At flagship research institutions like U.Va., the University of Oregon, and the University of Texas at Austin, where much of the faculty is still tenured, efforts to exclude faculty from decision-making have not ended well for boards. Since faculty members are generally responsible for implementing most changes at universities, such as curriculum redesign, their reluctance to go along with a policy change can leave that policy dead on arrival.

Trustees learning the limits of their authority to effect change will be a constant source of tension over the next few years, observers say.

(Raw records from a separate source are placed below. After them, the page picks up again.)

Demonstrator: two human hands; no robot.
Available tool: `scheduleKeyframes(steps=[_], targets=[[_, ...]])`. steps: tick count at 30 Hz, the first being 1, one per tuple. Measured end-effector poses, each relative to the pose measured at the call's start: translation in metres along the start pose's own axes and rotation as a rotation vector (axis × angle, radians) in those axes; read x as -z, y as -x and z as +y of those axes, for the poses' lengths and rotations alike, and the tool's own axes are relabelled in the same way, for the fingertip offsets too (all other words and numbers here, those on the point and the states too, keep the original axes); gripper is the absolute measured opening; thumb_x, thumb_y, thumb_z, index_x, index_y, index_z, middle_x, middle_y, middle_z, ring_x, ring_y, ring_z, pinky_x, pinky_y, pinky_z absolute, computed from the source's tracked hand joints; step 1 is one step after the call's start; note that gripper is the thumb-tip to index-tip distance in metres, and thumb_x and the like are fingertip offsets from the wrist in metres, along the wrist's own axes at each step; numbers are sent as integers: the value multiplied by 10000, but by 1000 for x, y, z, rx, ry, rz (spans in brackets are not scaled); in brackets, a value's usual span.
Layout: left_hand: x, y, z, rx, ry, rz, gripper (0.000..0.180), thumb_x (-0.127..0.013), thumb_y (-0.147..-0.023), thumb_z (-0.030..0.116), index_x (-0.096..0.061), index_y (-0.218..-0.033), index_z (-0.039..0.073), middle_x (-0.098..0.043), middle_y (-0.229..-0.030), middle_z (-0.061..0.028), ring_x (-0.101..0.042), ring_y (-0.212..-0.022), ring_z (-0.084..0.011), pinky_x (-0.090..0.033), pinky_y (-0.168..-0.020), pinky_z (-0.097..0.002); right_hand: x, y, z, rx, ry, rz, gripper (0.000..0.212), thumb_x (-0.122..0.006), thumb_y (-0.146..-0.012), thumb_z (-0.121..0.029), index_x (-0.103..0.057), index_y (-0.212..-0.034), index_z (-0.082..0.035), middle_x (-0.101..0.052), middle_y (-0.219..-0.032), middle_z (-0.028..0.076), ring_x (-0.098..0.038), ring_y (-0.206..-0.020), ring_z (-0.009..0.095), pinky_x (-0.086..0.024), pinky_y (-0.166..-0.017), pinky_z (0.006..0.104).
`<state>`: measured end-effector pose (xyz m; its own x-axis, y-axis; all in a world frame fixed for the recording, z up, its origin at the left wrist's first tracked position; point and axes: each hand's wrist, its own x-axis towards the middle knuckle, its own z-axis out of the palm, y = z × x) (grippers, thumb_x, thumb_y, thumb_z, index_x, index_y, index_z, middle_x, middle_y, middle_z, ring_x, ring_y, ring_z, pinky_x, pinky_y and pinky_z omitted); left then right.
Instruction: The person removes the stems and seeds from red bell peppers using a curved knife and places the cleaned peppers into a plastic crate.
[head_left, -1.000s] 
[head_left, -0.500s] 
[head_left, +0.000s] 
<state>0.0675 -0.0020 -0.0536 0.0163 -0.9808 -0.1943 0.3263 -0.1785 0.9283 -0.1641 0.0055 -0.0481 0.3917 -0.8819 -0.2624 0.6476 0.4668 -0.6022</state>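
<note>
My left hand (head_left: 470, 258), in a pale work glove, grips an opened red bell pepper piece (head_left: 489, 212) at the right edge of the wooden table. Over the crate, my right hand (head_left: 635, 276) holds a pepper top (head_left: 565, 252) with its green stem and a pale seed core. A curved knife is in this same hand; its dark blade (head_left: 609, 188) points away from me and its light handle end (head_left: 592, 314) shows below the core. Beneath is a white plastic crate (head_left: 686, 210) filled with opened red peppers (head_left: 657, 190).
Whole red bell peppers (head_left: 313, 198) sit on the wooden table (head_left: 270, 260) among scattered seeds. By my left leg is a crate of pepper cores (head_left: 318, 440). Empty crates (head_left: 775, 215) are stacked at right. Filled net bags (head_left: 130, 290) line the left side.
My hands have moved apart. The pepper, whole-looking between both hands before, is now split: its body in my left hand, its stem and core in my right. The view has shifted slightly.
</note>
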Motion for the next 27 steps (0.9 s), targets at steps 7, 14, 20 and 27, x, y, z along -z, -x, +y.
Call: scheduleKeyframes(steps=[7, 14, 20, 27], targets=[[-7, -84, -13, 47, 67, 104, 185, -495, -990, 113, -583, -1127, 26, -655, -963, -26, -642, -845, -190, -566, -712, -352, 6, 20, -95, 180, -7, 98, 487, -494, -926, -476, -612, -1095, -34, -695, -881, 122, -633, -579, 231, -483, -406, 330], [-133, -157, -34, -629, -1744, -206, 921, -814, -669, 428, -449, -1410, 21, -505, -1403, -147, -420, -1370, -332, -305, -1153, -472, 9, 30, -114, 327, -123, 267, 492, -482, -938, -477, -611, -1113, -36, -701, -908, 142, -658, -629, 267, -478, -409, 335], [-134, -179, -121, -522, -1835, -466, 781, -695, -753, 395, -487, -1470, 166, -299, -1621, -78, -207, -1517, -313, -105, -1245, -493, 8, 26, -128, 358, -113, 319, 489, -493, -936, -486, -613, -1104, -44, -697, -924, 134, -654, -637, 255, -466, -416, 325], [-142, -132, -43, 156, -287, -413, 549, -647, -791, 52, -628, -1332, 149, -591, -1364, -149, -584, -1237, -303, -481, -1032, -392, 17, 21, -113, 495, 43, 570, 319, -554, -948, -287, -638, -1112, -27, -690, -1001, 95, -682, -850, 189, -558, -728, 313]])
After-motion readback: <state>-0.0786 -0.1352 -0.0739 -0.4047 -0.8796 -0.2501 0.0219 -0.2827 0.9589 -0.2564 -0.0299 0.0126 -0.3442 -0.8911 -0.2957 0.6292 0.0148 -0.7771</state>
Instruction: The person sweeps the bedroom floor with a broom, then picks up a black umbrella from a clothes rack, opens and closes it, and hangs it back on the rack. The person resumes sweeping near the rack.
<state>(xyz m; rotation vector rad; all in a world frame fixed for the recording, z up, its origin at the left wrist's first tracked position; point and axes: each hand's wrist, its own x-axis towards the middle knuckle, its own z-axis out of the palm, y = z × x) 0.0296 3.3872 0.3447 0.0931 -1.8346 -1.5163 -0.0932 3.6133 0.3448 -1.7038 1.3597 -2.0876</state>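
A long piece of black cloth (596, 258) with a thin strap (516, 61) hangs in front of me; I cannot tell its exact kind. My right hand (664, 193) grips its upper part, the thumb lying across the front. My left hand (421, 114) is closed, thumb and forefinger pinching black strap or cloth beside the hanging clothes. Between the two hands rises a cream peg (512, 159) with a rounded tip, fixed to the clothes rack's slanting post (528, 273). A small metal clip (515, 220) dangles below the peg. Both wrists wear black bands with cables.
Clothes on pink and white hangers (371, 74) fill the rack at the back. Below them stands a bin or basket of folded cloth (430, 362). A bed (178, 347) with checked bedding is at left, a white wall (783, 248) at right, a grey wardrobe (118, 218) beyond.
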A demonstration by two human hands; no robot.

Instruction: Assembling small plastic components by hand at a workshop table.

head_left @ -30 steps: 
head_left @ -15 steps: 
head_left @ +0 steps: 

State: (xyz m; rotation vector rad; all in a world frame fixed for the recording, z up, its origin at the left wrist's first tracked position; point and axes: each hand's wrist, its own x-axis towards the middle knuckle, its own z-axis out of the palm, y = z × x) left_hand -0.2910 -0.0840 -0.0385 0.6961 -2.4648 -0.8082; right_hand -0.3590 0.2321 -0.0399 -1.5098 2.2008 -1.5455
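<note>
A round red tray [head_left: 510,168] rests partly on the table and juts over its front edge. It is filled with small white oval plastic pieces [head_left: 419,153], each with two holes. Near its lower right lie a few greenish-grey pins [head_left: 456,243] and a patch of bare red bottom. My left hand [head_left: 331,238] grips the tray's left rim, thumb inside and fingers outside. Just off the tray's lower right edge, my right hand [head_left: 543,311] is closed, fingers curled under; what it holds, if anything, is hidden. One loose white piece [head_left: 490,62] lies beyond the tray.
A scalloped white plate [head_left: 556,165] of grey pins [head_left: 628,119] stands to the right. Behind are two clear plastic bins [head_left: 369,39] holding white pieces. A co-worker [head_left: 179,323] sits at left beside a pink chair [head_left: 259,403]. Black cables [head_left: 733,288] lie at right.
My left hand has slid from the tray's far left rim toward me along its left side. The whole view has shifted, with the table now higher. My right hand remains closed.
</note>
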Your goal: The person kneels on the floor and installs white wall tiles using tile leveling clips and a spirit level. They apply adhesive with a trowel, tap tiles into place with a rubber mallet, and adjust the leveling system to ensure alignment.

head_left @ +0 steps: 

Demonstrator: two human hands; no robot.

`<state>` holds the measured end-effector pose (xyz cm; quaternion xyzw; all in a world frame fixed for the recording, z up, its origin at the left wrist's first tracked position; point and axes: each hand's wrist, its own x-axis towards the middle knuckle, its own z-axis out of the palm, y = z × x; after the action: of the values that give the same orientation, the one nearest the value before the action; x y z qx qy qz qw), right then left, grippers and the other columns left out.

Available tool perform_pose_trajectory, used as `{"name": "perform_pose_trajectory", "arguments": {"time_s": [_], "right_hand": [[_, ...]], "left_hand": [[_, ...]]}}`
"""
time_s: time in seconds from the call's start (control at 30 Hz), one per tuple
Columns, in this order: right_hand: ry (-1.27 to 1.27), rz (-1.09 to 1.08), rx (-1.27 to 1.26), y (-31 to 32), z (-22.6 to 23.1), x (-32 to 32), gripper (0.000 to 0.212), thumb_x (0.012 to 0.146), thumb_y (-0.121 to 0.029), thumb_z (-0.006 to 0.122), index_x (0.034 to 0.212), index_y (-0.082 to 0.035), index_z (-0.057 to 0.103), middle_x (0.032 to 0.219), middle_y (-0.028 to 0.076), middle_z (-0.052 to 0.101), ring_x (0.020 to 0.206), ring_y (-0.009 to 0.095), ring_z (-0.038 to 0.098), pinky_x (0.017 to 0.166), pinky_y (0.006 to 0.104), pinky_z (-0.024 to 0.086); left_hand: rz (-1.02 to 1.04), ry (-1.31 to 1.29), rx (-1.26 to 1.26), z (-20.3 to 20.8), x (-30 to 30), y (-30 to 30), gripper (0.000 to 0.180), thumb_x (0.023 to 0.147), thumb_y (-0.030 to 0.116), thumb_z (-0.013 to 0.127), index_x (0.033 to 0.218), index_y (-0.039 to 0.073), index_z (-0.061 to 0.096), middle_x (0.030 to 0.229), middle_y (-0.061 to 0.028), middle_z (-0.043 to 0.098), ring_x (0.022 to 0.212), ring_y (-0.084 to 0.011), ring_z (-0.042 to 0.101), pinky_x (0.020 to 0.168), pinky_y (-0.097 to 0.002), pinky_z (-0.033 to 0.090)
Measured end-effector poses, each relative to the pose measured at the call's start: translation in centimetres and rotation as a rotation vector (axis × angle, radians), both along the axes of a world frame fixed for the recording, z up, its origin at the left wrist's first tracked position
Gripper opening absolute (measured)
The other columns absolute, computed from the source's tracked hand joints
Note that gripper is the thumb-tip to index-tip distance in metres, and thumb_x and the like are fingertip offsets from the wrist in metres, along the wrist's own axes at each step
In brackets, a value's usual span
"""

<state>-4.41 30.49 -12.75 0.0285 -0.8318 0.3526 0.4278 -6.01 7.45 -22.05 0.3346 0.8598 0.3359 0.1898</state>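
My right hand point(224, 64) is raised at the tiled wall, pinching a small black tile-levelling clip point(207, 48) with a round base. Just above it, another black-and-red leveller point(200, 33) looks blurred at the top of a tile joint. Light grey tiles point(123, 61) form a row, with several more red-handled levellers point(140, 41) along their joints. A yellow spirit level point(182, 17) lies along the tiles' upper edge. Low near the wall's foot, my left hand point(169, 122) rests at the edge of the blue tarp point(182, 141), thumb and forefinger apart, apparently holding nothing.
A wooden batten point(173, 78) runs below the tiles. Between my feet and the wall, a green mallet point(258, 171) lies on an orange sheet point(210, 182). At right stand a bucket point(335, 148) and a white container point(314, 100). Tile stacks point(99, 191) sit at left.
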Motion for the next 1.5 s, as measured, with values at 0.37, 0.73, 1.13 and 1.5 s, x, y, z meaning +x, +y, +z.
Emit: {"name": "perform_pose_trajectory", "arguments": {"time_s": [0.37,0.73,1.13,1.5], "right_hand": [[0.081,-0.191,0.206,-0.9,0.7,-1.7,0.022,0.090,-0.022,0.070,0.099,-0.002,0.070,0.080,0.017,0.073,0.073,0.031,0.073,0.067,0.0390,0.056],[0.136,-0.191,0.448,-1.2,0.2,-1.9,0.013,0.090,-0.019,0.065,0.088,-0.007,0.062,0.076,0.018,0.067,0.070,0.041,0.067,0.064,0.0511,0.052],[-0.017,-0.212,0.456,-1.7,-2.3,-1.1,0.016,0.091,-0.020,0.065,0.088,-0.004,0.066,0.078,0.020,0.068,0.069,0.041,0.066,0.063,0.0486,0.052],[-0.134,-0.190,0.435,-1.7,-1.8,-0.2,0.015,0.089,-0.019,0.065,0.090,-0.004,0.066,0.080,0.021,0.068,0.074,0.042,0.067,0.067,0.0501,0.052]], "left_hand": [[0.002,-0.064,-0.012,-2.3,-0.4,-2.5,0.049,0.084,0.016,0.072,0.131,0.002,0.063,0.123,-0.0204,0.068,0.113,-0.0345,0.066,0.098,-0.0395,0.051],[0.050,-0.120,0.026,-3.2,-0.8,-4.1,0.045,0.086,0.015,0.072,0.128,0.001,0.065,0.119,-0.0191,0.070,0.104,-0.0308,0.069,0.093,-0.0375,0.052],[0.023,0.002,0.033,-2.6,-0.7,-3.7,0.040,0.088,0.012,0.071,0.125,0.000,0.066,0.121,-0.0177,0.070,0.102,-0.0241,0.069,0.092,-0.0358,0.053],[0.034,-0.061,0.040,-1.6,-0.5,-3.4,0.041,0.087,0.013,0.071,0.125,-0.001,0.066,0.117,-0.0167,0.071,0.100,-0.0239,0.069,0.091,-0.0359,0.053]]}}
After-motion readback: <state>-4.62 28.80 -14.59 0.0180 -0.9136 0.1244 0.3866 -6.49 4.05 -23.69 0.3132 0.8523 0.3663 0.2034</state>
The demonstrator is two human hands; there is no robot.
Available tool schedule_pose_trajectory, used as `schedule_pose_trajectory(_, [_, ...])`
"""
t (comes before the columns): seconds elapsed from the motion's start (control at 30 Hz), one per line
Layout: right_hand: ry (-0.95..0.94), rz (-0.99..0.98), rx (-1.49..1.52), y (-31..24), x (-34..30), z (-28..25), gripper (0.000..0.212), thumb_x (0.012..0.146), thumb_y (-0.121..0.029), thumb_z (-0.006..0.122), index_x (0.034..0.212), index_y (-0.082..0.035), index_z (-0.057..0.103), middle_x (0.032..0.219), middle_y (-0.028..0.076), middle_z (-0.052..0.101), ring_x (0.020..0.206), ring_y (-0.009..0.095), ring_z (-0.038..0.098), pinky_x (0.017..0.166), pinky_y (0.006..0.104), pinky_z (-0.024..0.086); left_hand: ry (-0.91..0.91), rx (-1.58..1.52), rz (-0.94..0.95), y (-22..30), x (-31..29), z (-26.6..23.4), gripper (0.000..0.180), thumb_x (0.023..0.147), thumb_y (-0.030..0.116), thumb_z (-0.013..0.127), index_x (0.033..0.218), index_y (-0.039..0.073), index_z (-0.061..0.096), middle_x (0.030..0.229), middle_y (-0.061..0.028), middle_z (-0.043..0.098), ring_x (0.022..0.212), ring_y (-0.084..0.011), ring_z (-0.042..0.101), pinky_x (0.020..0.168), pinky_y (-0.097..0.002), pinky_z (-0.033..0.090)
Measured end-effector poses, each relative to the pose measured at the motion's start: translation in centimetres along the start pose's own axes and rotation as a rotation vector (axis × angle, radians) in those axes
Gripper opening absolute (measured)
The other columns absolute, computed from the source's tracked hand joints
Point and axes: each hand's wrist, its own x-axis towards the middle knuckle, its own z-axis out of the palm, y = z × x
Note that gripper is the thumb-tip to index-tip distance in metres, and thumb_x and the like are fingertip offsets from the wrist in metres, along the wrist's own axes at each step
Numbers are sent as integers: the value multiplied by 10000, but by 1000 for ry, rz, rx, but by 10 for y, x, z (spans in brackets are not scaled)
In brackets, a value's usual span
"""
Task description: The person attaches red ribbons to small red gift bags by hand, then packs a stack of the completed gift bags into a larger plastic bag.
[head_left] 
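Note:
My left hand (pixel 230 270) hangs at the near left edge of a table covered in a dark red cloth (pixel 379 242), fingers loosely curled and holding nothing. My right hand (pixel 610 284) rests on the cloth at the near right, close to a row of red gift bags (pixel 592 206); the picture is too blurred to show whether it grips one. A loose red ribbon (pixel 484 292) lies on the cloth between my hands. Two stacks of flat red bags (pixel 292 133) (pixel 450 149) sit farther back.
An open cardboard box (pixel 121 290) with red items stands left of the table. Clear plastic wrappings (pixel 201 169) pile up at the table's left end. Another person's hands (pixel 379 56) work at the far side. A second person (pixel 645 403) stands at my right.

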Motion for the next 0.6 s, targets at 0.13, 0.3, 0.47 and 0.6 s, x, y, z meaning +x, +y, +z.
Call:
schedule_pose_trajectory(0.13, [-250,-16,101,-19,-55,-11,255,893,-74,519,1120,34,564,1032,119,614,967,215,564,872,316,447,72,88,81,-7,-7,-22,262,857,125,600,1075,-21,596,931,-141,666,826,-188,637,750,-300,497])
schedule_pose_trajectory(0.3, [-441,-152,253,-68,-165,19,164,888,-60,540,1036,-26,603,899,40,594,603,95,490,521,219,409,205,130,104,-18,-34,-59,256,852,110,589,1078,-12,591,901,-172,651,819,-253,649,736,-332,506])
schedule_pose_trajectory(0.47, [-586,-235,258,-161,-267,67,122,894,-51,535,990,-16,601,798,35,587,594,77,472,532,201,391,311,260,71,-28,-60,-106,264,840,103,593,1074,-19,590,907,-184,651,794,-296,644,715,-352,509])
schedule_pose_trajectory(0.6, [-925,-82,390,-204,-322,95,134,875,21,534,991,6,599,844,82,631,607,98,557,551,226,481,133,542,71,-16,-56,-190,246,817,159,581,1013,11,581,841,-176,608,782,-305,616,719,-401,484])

“Boards are appropriately recognizing stakes and challenges, which is a good thing. But that also requires boards to understand what their authority is, and the limits of their authority,” Legon said.  “They have to apply the appropriate degree of accountability and the highest degree of respect and support for presidential leadership. It doesn’t deny the board the right or responsibility to ask tough questions, but expectations have to be clearly understood and mutually agreed upon.”

In all of that push and pull, however, administrators can sometimes get squeezed, as was the case in Virginia, Louisiana State, and potentially in Texas. A president who tries to mediate between faculty and board viewpoints is in a tough spot.

Chabotar generally tells new board members at his AGB seminar that they need to be patient when entering a board for the first time, and to understand the role of the president and faculty, and the timetable that colleges and universities are accustomed to working under. Chabotar said boards' major responsibility is hiring, evaluating, and firing the president. While there’s room for collaboration in strategic planning and vision-setting, trustees should generally be hiring good presidents and acting on his or her recommendations.  

John Thelin, a higher education historian at the University of Kentucky, and faculty senate chairs at several public research institutions, said the best thing boards can do is engage in dialogue with the university’s stakeholders, including faculty, on major issues before making decisions. Both camps might learn from each other, they said.

“Action without informed discussion is a dangerous recipe,” Thelin said.